*EXERCISE PROMPT*.
In your copy of the data, keep every word exact and include no pictures.

*AVAILABLE DATA*.
================

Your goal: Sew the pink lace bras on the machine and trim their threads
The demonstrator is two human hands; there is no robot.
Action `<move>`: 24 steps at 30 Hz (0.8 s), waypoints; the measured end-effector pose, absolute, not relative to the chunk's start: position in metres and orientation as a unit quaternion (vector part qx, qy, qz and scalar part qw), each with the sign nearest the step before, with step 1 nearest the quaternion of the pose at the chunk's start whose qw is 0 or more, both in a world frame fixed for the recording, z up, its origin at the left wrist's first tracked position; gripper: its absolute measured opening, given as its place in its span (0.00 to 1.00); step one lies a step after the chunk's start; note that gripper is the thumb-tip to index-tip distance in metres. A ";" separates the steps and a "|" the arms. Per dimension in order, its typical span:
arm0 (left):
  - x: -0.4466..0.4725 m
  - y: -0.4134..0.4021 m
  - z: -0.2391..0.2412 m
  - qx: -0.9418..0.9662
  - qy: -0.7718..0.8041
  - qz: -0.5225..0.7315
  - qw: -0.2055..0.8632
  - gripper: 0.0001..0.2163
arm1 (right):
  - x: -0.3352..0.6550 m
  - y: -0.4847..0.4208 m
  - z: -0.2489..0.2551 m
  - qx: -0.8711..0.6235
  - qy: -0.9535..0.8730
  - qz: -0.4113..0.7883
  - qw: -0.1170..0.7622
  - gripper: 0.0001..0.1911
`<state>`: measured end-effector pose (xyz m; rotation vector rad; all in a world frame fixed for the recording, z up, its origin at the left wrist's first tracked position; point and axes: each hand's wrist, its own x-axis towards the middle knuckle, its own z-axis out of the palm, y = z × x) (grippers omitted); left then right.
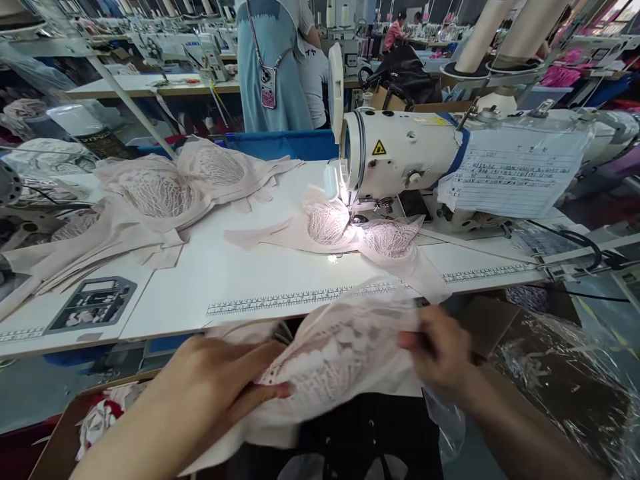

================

*THE ANSWER*.
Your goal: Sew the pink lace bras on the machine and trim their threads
The demonstrator is two human hands; there is no robot.
Action `<move>`: 24 steps at 30 Hz (0.8 s), waypoints; the measured end-effector pose, absolute, not relative to the chunk's start: position in metres and orientation as a unit quaternion (vector part qx, qy, qz and scalar part qw), each with the sign nearest the step before, with step 1 nearest the quaternion of the pose at the chunk's start whose qw is 0 or more, both in a world frame fixed for the recording, z up, its origin at the left wrist's first tracked position; gripper: its absolute measured opening, given as its place in its span (0.00 to 1.00); step one lies a step after the chunk's start; note that gripper is the thumb-tip to index-tip distance in metres. A ";" separates the steps and a "|" the arms. Per dimension in order, its typical span:
arm0 (left):
  - x: -0.4466..0.4725 m
  - y: -0.4134..0.4021 m
  - z: -0.2391..0.2412 m
  - qx: -0.9418..0.9662
  - qy: -0.7718..0.8041
  - qz: -0.5225..0.7315
  - qw: -0.2055..0.8632
  - gripper: 0.0001..0.2163
arm1 (right):
  - x: -0.3352..0.6550 m
  - y: -0.4847..0.4208 m
  - z: -0.2489..0.2551 m
  - qx: -0.8711..0.6235
  - qy: -0.9535..0.8730
  - qz: -0.4113..0.7883
  - qw: -0.1170..0.7622
  - gripper: 0.0001..0.1911
`<state>`: measured end-effector pose (xyz m; rotation vector rad; all in a world frame fixed for the recording, z up, its origin at the left wrist's first tracked position; point and axes: each hand's wrist, its own x-axis towards the middle knuckle, its own z-axis out of the palm, y = z × x) (grippers omitted); left then right.

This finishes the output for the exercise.